Malachi Favors (August 22, 1927 in Lexington, Mississippi – January 30, 2004 in Chicago) was a noted American jazz bassist best known for his work with the Art Ensemble of Chicago.

He primarily played the double bass, but also played the electric bass guitar, banjo, zither, gong, and other instruments. He began playing double bass at age fifteen and began performing professionally upon graduating high school. Early performances included work with Dizzy Gillespie and Freddie Hubbard. By 1965, he was a founder of the Association for the Advancement of Creative Musicians and a member of Muhal Richard Abrams’ Experimental Band.

At some point he added the word “Maghostut” to his name and because of this he is commonly listed as “Malachi Favors Maghostut.” Musically he is most associated with bebop, hard bop, and particularly free jazz.

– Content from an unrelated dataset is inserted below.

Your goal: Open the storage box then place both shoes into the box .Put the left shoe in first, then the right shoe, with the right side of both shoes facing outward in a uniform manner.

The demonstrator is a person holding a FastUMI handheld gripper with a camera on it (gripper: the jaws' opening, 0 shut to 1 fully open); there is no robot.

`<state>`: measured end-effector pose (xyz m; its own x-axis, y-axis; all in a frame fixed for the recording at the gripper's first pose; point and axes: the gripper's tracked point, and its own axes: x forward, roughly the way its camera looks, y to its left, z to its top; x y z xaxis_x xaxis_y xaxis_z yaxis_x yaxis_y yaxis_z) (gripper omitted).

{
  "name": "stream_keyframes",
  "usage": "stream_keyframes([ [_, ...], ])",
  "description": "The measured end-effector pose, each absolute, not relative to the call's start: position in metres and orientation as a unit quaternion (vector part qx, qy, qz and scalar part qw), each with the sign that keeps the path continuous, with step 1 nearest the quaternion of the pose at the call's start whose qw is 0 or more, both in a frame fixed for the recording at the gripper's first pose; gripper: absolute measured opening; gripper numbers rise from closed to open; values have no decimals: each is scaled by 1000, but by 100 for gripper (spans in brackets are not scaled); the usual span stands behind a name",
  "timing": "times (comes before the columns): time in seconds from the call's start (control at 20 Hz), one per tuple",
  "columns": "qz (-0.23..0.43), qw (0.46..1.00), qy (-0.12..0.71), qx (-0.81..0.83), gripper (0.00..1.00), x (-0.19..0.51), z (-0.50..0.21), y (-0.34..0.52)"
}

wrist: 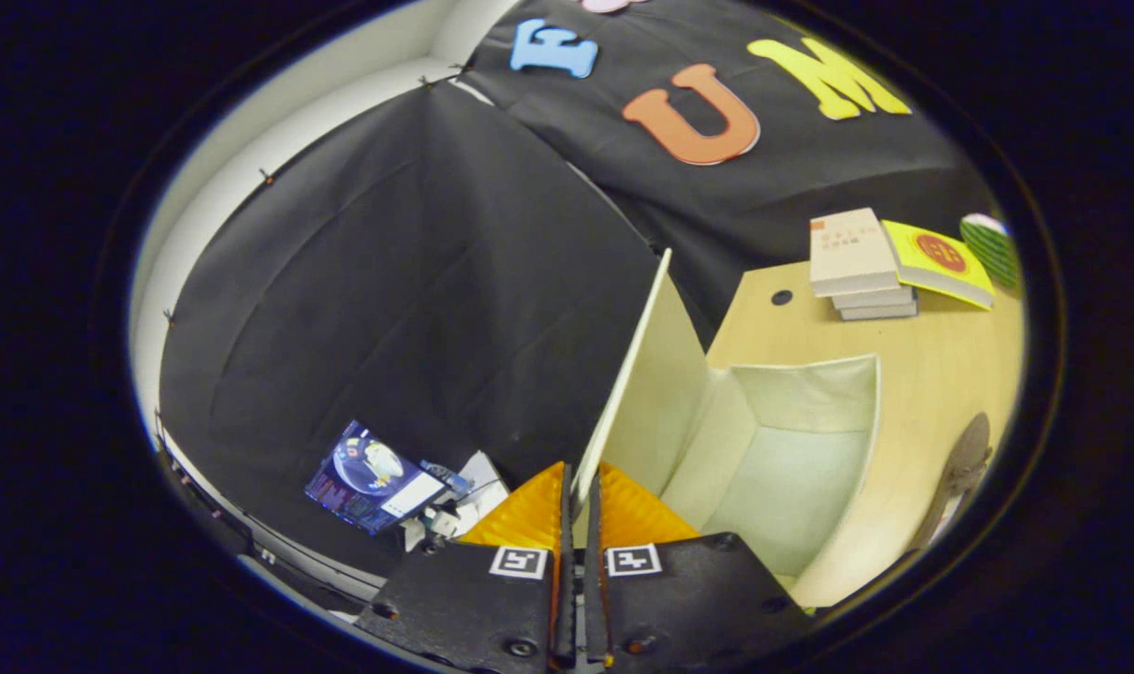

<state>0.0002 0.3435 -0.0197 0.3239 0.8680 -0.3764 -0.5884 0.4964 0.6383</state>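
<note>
Gripper closed on the edge of the lid, both fingers pressed against the thin white panel from either side, hardly any gap between them. Lid swung up and standing on edge, running from between the fingertips away and upward, tilted a little to the right, its far corner well beyond the fingers against the black cloth wall. Box open just to the right of the fingers and ahead of them, hinged to the pinched lid, white walls and pale bottom in plain sight, nothing inside as far as can be seen. Box resting on a light wooden table that spreads to the right of the fingers and beyond the box. Stack of books well beyond the box, far to the right of the fingers, with a yellow book lying just beside the stack and touching it. Dark curved shape at the right of the box on the table, too warped and dim to name. To the left of the fingers, lower down past the cloth, a tilted blue picture box with a few small bits of clutter just beside it, too small to make out.
</note>
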Motion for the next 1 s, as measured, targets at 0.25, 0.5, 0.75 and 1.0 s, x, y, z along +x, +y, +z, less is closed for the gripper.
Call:
stream_keyframes([
  [0.25, 470, 803, 333, 156, 48, -4, -18, 380],
  [0.5, 451, 826, 309, 137, 89, 2, -17, 375],
  [0.75, 394, 887, 234, 61, 89, 22, -13, 324],
  [1.0, 319, 926, 196, 43, 100, 38, -7, 251],
])
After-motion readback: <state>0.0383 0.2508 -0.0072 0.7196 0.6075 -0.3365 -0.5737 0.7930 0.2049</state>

Favors was a protégé of Chicago bassist Wilbur Ware. His first known recording was a 1953 session with tenor saxophonist Paul Bascomb. He made an LP with Chicago pianist Andrew Hill (1957). He began working with Roscoe Mitchell in 1966; this group eventually became the Art Ensemble of Chicago. Favors also worked outside the group, with artists including Sunny Murrary, Archie Shepp, and Dewey Redman.

Prominent records include Natural and the Spiritual (solo bass, 1977) and Sightsong (duets with Muhal Richard Abrams, 1975). In 1994 he played with Roman Bunka (Oud) at Berlin Jazz Fest and recorded the German Critics Poll Winner album Color me Cairo.

Favors died of pancreatic cancer in 2004.